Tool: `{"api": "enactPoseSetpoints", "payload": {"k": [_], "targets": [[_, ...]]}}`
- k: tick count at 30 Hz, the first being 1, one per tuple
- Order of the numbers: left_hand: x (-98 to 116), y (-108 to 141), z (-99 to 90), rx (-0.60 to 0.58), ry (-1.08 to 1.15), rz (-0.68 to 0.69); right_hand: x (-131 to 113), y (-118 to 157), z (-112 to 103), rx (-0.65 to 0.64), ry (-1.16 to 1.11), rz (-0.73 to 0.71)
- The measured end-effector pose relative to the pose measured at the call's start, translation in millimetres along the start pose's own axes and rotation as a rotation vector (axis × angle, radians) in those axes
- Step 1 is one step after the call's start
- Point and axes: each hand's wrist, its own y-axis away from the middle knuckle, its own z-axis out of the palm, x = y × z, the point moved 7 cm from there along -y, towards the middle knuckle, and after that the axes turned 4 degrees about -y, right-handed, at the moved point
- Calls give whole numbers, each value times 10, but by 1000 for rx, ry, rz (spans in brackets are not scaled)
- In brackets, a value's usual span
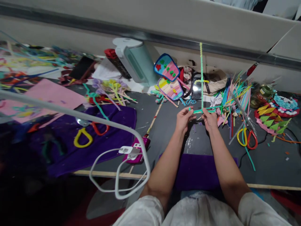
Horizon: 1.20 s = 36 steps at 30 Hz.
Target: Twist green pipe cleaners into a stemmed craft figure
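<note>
Between my two hands is a pipe cleaner piece (201,67), a long green and yellow twisted stem standing up from a green crossbar. My left hand (184,118) pinches the left end of the green crossbar. On the right, my right hand (209,119) is closed on the crossbar near the foot of the stem. Higher on the stem sits a short yellow cross strand (201,81). Both hands hover over the dark table (155,147), above a purple cloth (197,171) at its front edge.
Right of my hands lie a heap of pipe cleaners (237,97), red-yellow scissors (246,138) and a glass jar (261,95). Behind are two colourful fan-shaped crafts (167,67), a beige bag (216,80) and a pale blue kettle (138,61). A white cable (103,121) crosses the left.
</note>
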Motion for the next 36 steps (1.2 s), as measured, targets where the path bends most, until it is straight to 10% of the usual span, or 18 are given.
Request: {"api": "enactPoseSetpoints", "payload": {"k": [10,27,36], "targets": [[12,-51,-144,150,52,22,33,42,40,5,30,-21],[-169,33,171,-92,112,-153,149,16,68,-60,23,25],[-160,33,158,28,168,-157,109,43,119,-99,25,-39]]}}
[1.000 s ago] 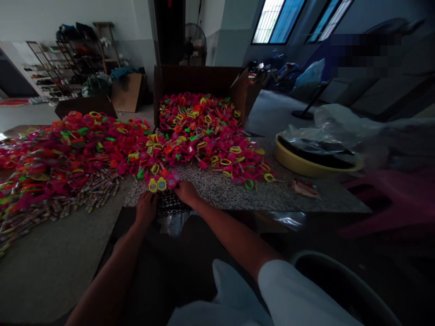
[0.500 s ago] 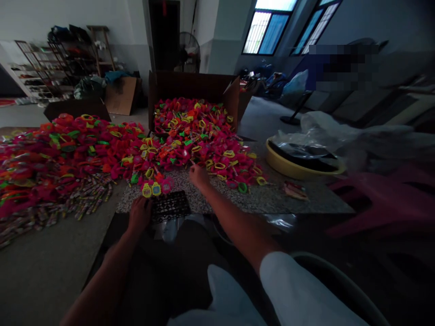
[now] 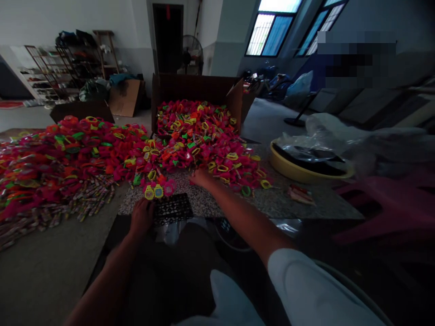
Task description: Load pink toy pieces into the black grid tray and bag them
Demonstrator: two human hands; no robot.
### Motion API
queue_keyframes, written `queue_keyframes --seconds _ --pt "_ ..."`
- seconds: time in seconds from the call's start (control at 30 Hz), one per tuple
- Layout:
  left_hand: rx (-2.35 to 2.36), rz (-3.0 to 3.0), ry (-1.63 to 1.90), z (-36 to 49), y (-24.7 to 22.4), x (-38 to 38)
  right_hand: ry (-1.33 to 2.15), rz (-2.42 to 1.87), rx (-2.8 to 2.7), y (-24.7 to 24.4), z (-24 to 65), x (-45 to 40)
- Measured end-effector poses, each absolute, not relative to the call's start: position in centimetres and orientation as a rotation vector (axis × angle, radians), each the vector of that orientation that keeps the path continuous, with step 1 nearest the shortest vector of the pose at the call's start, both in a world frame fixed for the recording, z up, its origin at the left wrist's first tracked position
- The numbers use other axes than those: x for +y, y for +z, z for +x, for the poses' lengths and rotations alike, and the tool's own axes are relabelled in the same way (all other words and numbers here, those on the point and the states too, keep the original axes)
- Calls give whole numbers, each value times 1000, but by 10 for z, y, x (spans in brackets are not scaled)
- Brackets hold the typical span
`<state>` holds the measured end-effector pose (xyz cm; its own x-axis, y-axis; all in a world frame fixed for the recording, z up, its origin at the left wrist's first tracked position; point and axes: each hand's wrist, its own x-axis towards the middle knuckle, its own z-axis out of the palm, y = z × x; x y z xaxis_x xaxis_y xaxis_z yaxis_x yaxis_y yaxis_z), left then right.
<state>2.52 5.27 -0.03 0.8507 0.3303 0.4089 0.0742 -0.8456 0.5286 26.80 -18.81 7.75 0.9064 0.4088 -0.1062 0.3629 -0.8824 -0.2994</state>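
Observation:
My left hand (image 3: 142,216) is closed on the left edge of a black plastic grid tray (image 3: 173,209) at the front edge of the speckled tabletop (image 3: 231,199). Just beyond the tray sit two yellow toy watches (image 3: 153,192) and a pink toy watch (image 3: 169,187), side by side. My right hand (image 3: 201,177) reaches to the near edge of a large pile of toy watches (image 3: 217,149) in pink, orange, yellow and green. Its fingers are bunched together, and what they hold, if anything, is too dark to make out.
An open cardboard box (image 3: 197,86) spills watches onto the tabletop. More watches and patterned sticks (image 3: 91,199) are heaped at left. On the right are a yellow basin (image 3: 295,172) with plastic film, a small packet (image 3: 301,194) and a pink plastic chair (image 3: 390,199).
My right hand has come slightly down and nearer at the pile's edge. My left hand stays at the tray. The whole view has shifted a little.

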Motion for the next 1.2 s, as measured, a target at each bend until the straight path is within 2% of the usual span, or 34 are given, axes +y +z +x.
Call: queue_keyframes --seconds 0.17,0.43,0.73,0.97,1.2 --pt "291 2511 687 26 -1 53 84 -2782 -599 74 271 -195" --pt "338 2552 721 21 -5 55 168 -2807 -1087 60 267 -201" --pt "382 2574 733 19 -6 58 13 -2835 -396 88 308 -189" --pt "367 2591 697 20 -5 61 16 -2806 -309 78 320 -180" --pt "350 2591 679 20 -3 64 -89 -2643 -313 83 272 -195"
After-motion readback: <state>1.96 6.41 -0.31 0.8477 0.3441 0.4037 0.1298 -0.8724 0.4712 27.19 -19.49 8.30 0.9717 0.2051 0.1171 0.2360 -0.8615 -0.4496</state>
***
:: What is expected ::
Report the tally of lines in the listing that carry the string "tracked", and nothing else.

:: Written response ::
2